El concepto de “corporativismo médico” no estaba demasiado presente en nuestra discusión cotidiana hasta hace poco, cuando se produjo la muerte de la famosa periodista y legisladora Debora Pérez Volpin. Las dudas aún no aclaradas sobre por qué una mujer joven y con buen estado de salud general murió durante un proceso rutinario (endoscopia) orientaron las sospechas hacia ese accionar que se le atribuye a algunos médicos: cuidarse las espaldas y borrar rastros que los compliquen.
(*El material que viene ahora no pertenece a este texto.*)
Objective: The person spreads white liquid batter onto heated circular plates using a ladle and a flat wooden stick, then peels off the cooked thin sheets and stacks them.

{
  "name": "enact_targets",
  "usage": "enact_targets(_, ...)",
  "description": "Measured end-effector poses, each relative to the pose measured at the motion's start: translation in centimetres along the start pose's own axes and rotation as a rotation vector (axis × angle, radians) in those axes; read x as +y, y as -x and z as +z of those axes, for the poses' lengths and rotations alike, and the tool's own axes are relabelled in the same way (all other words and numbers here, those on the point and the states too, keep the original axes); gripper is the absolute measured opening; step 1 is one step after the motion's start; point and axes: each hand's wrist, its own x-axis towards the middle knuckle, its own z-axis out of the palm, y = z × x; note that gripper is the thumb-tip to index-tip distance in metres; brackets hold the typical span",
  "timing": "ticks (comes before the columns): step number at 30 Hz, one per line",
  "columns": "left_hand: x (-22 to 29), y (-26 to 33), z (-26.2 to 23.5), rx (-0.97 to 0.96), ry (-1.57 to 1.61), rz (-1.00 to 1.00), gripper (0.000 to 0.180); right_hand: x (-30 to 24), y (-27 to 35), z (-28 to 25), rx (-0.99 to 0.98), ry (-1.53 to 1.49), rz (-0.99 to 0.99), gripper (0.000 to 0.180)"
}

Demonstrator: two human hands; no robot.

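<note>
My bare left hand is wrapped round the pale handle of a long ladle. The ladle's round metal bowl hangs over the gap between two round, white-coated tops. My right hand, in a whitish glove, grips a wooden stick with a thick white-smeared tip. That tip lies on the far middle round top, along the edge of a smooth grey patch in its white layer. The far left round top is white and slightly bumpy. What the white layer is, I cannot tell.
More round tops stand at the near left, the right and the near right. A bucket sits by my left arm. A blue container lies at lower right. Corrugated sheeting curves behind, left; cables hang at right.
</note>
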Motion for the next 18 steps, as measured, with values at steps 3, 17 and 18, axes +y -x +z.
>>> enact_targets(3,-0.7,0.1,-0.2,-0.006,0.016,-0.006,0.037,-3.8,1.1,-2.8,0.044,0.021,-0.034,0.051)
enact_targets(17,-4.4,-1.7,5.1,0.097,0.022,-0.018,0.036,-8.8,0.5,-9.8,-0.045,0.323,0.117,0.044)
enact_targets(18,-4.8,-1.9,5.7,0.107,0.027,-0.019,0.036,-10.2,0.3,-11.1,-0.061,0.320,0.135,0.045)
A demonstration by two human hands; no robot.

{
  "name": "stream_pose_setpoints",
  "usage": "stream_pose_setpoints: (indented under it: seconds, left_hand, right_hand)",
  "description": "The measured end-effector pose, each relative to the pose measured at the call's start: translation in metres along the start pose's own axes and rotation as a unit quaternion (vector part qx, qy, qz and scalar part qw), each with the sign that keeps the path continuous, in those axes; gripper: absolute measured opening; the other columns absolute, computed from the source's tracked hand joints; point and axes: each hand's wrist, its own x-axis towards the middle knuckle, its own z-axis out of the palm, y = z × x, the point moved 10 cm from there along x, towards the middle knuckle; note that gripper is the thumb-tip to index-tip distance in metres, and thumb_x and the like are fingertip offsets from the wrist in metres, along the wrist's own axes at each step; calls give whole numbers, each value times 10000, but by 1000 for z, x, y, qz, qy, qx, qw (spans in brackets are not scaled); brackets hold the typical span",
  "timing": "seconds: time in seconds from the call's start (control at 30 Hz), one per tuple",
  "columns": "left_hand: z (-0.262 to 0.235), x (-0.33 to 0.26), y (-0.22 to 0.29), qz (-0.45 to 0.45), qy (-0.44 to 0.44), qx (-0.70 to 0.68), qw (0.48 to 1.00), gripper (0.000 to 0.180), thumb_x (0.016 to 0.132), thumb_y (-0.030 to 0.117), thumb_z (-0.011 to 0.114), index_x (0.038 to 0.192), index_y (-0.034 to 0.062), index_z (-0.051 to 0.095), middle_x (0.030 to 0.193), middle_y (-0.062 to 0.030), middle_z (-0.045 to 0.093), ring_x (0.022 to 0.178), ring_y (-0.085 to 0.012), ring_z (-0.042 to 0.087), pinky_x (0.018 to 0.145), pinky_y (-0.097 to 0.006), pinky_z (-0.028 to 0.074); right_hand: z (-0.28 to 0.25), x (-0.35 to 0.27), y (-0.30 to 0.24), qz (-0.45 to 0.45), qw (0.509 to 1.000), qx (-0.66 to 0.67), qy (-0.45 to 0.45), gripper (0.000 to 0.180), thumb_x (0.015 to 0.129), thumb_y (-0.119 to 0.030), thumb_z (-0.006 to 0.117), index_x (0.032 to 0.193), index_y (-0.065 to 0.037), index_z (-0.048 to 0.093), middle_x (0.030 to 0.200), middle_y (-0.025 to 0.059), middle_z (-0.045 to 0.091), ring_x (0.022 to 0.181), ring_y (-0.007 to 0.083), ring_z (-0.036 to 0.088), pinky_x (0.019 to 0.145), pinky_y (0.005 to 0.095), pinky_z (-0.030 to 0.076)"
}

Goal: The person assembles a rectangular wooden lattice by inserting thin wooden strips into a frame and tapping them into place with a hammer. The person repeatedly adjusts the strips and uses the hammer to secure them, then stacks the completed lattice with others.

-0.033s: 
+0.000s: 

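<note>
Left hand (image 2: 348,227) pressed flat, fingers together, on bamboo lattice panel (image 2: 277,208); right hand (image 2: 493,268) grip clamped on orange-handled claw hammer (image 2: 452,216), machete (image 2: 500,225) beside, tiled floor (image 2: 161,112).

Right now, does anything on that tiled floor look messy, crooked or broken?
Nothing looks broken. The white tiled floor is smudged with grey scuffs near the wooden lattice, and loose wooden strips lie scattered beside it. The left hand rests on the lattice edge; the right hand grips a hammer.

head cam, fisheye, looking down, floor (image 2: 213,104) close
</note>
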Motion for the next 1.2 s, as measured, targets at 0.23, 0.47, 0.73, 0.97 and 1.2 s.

Esta premisa, que asegura que esos encubrimientos se dan de hecho entre los profesionales de la salud, es el punto de partida de la serie “The Resident”, a estrenarse en Argentina el 23 de abril por Fox.

La industria de las series ha sido prolífica en el rubro drama médico. Clásicos como “Grey´s Anatomy” -todo un récord, con 14 temporadas y todavía al aire- “E.R Emergencias”, “Chicago Hope” y hasta el ácido “Dr House” son evidencias de que el ámbito hospitalario despierta interés y siempre tiene nuevas aristas para explotar narrativamente. Tal es así que hasta hubo una parodia de estos programas: “Scrubs”, donde todos los cirujanos, enfermeros y hasta el personal de maestranza eran insoportablemente pusilánimes.

Ahora bien: mientras en los ejemplos antes mencionados los protagonistas pueden variar entre genios ermitaños como Gregory House o profesionales dedicados y empáticos como los de “E.R”, esta serie apunta al lado oscuro del sistema médico.

El denominado “complejo de Dios” del que suele acusarse a los cirujanos que adquieren fama y prestigio marca aquí el inicio del drama. En el Chastain Memorial Hospital, cuyo jefe de cirugía es una eminencia, el Dr. Bell (Bruce Greenwood”), una cirugía de rutina se convierte en tragedia debido a las manos temblorosas de la estrella del nosocomio. Rodeado de jóvenes recién recibidos que están emocionados e intimidados por trabajar con él, Bell utiliza sin escrúpulos su poder real y simbólico sobre ellos para incitarlos a encubrir este error fatal.

Enseguida, el equipo, asustado, se pone de acuerdo para inventar la historia que los hará zafar de momento de una investigación criminal: antecedentes cardíacos del paciente y otros detalles que los eximen a ellos de culpa y cargo. ¿Cuánto podrán aguantar sus conciencias esta puesta en escena?

Además del personaje de Greenwood, protagonizan esta ficción el residente de primer año Devon Pravesh (Manish Dayal, “Halt and Catch Fire”) que se convertirá en el fusible de la lucha de voluntades entre el famoso jefe de cirugía y el impulsivo Dr. Conrad Hawkins Matt Czuchry (“The Good Wife”), un residente de tercer año poco convencional y muy rebelde, pero por supuesto, talentoso y efectivo. Hawkins tomará bajó su tutela al novel colega y le impartirá formas poco ortodoxas de tratar al paciente.

Compuesta por 14 episodios de una hora, “The resident” traza un crudo retrato de una realidad que poco se discute en las sociedad estadounidense: la mala praxis mé- dica es una de las principales causas – encubiertas - de muerte en ese país. Una interesante vuelta de tuerca a las historias siempre rendidoras de pasillos con luz blanca, quirófanos y guardapolvos.